Bei der Formel 1 erkennt man ja während des Rennens auch höchstens an Farbschattierungen, wer da am Steuer sitzt. Noch mal Auftritt von rechts. Ein Maserati. Allerdings unentschlossen im Anzug. Vergleichsweise leise. So kann man nichts werden auf der Hammer Straße. Da muss man schon mal für kurze Strecken das Bodenblech strapazieren. Sonst nimmt einen hier doch keiner wahr.
Und die Wahrnehmung der anderen ist schließlich die Währung, in der hier gezahlt wird. Gäbe es sonst einen Grund, sich in die engen Hafengassen zu drängen mit raubkatzartigen Blechgeschossen, deren natürliches Habitat doch eher die Autobahn ohne Tempolimit sein sollte?

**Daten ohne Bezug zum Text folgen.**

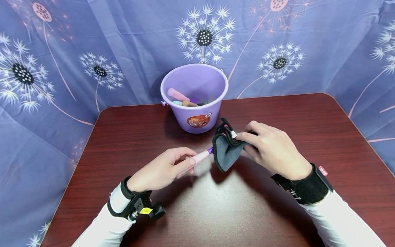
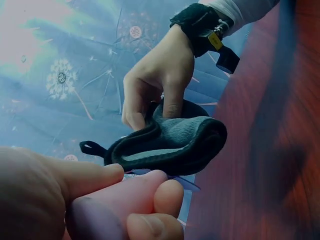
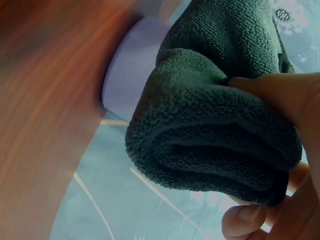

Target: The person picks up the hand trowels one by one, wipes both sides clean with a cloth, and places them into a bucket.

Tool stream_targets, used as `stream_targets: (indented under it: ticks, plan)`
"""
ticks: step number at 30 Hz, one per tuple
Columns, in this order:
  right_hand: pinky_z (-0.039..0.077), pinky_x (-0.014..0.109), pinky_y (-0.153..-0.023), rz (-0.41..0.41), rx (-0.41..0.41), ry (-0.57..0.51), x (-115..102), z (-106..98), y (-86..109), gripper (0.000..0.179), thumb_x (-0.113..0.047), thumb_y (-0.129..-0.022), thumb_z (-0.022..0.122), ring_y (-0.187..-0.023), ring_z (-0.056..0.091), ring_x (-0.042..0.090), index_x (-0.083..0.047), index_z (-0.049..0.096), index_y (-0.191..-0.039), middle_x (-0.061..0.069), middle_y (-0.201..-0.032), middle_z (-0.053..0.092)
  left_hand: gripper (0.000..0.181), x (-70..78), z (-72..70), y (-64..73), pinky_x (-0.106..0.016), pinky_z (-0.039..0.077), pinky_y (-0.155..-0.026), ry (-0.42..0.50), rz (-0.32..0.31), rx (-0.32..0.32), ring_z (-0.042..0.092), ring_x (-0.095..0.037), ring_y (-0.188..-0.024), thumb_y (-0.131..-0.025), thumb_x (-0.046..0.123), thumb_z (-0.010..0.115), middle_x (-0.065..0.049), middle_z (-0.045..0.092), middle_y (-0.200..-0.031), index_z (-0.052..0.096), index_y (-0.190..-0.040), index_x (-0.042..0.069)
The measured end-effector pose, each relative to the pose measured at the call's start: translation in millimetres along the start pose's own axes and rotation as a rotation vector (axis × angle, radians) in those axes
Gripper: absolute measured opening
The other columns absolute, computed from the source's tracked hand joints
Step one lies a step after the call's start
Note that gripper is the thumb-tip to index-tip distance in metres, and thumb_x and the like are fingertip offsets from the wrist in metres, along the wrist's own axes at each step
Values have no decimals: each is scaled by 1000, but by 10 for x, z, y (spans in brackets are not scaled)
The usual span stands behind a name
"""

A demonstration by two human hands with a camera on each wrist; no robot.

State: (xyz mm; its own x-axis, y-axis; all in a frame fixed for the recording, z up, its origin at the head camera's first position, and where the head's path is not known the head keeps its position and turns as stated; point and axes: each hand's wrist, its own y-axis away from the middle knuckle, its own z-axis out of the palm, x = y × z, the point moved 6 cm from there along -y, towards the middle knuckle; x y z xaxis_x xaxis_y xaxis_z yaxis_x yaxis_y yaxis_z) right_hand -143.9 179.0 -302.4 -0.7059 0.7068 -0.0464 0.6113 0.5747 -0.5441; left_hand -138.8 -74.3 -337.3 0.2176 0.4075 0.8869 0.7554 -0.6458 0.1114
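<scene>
My left hand (image 1: 165,169) grips the pale pink handle (image 1: 202,156) of a slim tool, which slants up to the right. A purple part (image 1: 210,150) shows past the handle's end; the rest of that end is hidden by the cloth. In the left wrist view a purple edge (image 2: 187,183) sticks out under the cloth. My right hand (image 1: 273,149) pinches a folded grey cloth (image 1: 227,155) with black edging and a white tag. Held above the table, the cloth hangs right at the tool's purple end. Its thick folds (image 3: 200,135) fill the right wrist view.
Behind the hands stands a purple bucket (image 1: 180,116) with an orange label. Inside it lie several items, among them a pink handle (image 1: 178,94) and a tan-tipped one (image 1: 189,103). The dark red table (image 1: 129,133) reaches back to a blue dandelion-print curtain (image 1: 139,41).
</scene>
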Motion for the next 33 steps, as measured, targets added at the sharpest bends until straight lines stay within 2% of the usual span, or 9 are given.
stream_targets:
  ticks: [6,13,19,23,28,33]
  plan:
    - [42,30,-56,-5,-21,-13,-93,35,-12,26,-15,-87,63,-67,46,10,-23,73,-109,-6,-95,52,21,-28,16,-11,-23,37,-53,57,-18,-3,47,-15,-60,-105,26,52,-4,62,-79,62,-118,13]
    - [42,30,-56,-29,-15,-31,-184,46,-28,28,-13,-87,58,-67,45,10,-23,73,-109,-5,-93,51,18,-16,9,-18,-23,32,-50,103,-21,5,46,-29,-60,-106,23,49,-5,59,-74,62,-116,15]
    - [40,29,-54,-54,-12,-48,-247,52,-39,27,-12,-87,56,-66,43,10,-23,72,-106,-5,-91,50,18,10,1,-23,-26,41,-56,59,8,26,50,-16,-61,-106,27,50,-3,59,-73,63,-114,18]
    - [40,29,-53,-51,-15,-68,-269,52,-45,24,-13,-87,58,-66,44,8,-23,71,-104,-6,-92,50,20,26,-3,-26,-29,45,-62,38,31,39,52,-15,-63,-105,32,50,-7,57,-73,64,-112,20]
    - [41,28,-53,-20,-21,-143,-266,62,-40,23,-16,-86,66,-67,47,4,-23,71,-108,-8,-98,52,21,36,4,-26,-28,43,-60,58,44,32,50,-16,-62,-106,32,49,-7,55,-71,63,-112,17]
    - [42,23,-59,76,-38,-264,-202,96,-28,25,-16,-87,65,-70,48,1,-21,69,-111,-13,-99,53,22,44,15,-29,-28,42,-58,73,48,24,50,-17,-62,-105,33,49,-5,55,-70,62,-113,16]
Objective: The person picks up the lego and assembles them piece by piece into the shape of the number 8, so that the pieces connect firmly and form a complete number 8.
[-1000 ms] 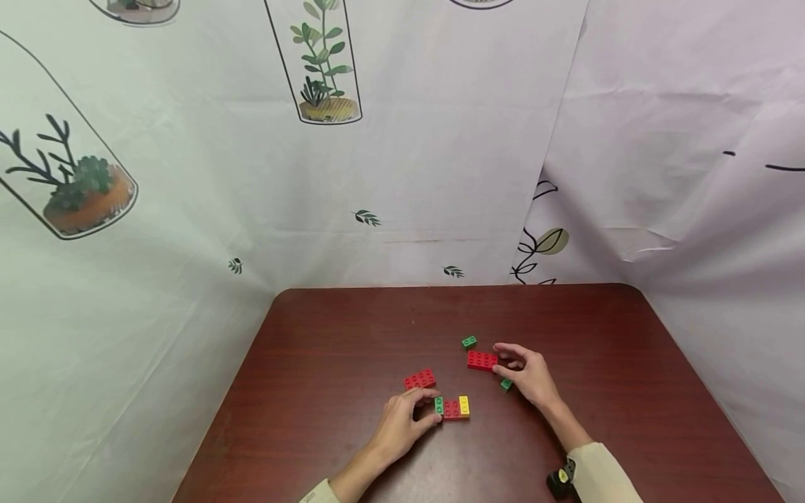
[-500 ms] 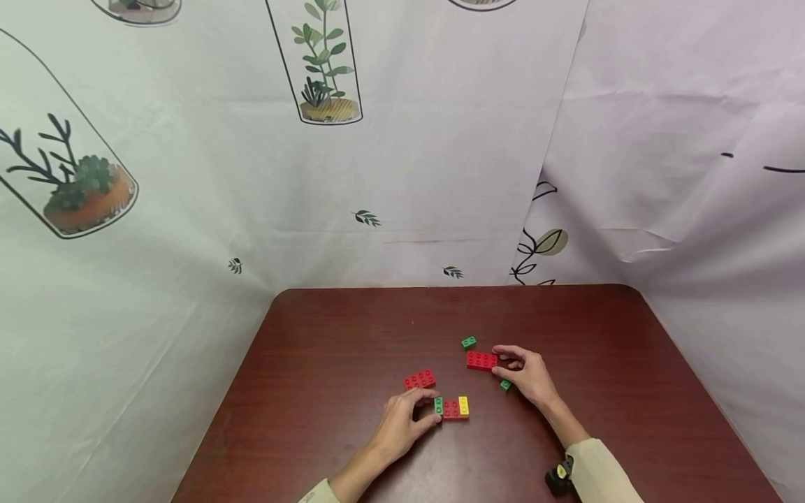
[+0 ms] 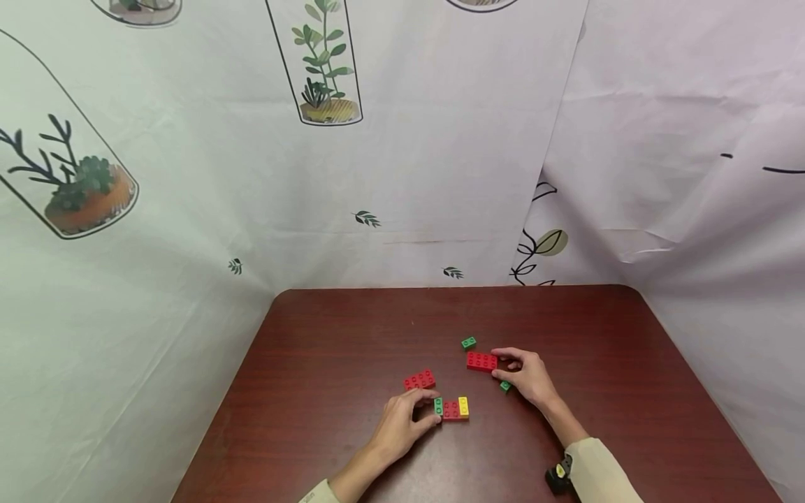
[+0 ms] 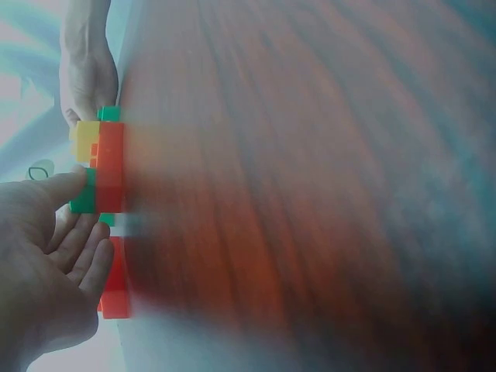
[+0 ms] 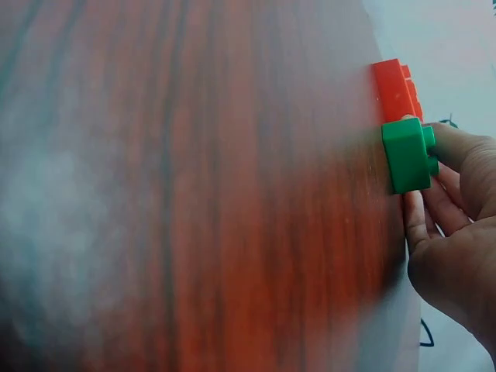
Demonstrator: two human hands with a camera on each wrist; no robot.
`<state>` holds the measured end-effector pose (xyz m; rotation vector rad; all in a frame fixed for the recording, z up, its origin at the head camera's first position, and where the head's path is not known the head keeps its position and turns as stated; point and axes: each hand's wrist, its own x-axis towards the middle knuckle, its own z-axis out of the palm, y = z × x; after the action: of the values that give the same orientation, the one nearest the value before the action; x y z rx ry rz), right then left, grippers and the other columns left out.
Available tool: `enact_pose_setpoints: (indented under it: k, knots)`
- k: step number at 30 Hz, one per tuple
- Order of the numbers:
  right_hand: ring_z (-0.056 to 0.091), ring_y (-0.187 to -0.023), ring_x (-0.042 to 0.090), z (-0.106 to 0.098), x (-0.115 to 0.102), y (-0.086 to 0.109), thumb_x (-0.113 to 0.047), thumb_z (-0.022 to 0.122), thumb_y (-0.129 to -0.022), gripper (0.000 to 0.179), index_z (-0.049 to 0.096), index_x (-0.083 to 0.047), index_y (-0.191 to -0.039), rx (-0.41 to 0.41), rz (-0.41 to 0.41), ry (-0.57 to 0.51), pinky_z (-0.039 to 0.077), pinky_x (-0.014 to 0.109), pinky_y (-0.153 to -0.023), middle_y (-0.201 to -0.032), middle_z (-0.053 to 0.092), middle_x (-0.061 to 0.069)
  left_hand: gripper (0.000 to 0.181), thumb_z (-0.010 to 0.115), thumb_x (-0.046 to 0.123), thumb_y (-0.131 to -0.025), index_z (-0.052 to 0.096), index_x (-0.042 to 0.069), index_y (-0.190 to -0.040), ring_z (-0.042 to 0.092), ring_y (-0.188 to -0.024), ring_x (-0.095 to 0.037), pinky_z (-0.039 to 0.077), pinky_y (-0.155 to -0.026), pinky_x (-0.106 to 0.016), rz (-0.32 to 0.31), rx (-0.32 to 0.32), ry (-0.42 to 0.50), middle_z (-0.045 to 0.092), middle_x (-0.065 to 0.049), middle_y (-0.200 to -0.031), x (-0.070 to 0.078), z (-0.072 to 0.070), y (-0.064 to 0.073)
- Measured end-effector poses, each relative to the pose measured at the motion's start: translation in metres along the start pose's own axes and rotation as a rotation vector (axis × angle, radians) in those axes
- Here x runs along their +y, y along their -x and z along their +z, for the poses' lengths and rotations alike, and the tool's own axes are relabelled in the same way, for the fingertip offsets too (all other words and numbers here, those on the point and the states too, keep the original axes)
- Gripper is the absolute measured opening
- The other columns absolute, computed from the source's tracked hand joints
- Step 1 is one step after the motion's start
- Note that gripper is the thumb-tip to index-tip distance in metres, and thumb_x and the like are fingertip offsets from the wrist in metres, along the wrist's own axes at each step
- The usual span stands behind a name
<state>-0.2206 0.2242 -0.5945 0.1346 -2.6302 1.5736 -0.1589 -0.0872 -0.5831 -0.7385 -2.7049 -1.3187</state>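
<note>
Head view took in, nearest, the pale sleeves (image 3: 600, 469), with a black device (image 3: 557, 479) at the right wrist. Further in, the left hand (image 3: 399, 423) came from the table's near side, thumb and fingers curled, pinching the left end of a stack (image 3: 451, 410). This lay flat near the middle of the table (image 3: 302, 433), its long sides roughly parallel to the far edge. It had a red base, a two-stud green piece on its left end, a two-stud yellow piece on its right, and four red studs between. Broad wood stretched from the left hand to the left edge.

Just beyond the left fingers, a left red brick (image 3: 419, 379) sat askew, studs up. Across to the right, a near green block (image 3: 506, 385) lay beside the right thumb. The right hand (image 3: 530, 377) grasped the right end of a far red brick (image 3: 481, 361) between thumb and forefinger; ample tabletop ran from that hand to the right edge. Just past that brick, a far green block (image 3: 468, 343) sat tilted in line, well short of the far edge and its rounded corners. Behind that edge hung printed cloth (image 3: 415, 168).
</note>
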Motion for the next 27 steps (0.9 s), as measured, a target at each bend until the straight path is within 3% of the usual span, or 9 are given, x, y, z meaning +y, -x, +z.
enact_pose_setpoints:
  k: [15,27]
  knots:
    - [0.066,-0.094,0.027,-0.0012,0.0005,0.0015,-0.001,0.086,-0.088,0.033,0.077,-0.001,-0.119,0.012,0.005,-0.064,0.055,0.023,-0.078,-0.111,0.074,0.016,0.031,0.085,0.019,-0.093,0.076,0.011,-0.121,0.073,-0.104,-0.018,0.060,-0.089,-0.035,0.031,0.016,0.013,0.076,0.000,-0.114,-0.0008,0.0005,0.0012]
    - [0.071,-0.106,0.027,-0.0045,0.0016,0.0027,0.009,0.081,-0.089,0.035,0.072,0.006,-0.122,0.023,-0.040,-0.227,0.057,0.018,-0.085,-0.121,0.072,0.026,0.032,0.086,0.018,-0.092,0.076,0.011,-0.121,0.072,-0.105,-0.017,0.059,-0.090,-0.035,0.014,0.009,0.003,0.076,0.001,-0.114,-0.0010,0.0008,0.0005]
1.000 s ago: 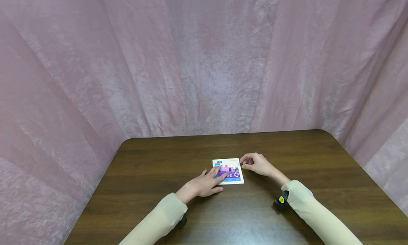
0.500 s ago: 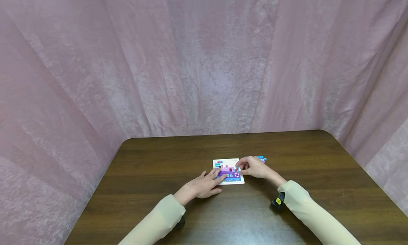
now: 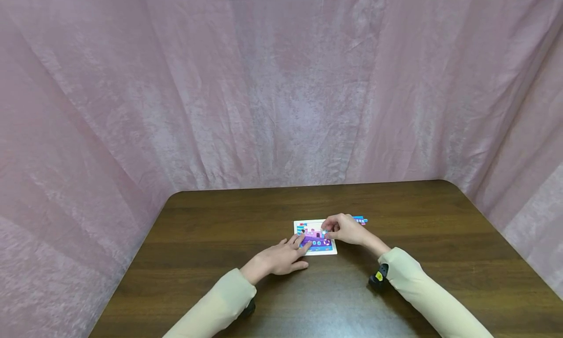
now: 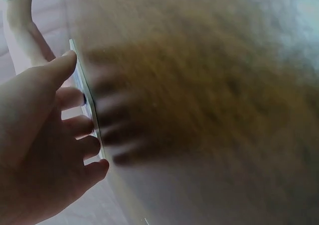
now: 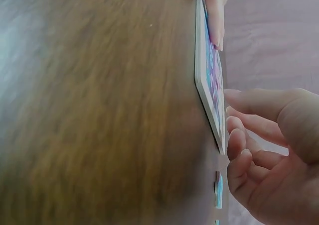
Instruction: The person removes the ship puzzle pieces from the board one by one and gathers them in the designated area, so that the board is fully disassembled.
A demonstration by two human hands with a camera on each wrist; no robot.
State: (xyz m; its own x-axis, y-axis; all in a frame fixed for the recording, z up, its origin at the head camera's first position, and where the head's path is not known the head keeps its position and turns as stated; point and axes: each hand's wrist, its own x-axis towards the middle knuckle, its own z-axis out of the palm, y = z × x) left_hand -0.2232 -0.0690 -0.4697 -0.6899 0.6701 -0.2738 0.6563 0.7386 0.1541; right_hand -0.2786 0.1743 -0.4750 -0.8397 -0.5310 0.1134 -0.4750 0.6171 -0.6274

Nicht jedem ist es gegeben, bis zu meiner persönlichen Bühne von Null auf Hundert zu kommen. Manche sind einfach akustische Versager. So wie der tiefer gelegte Dreier-BMW mit den dicken Auspuffrohren. Im Vergleich zu den dicken Dingern klingt er wie ein Mäuschen. Dafür hupt der Fahrer, als vor ihm jemand in langsamer Fahrt nach einer Parklücke sucht.
Das mit dem Hupen ist Autofahrersprache. Es soll dem Voranfahrenden signalisieren, dass hinter ihm ein Idiot fährt. Hup, hup, hier kommt ein Idiot, hup, hup. Die größten Brüller halten nach meiner Erfahrung übrigens selten an. Sie fühlen sich offenbar als scheues Wild, das schwerer zu treffen ist, wenn es in Bewegung bleibt.
Aber vielleicht hat mancher dieser aufdringlichen Krachmacher auch einfach nur Angst, dass er nach dem Aussteigen an seiner vorangegangenen Phon-Emission gemessen wird, dass eine Relation aufgestellt wird zwischen der Größe der Karre und des zugehörigen Hirns und dessen persönlicher Einschätzung der individuellen Geschlechtsteildimension. Großes Auto, kleiner…
Natürlich ist das Quatsch. Aber auf solche Gedanken kommt man, wenn man an einem lauen Samstagabend beim Vegetarier sitzt, Limo trinkt und die Sinne verwirbeln lässt. Vielleicht klappt das noch ein paar Mal, bevor es zu kalt ist zum Draußensitzen. Ich habe den Wetterbericht im Auge. Beim nächsten Sprint bin ich wieder dabei.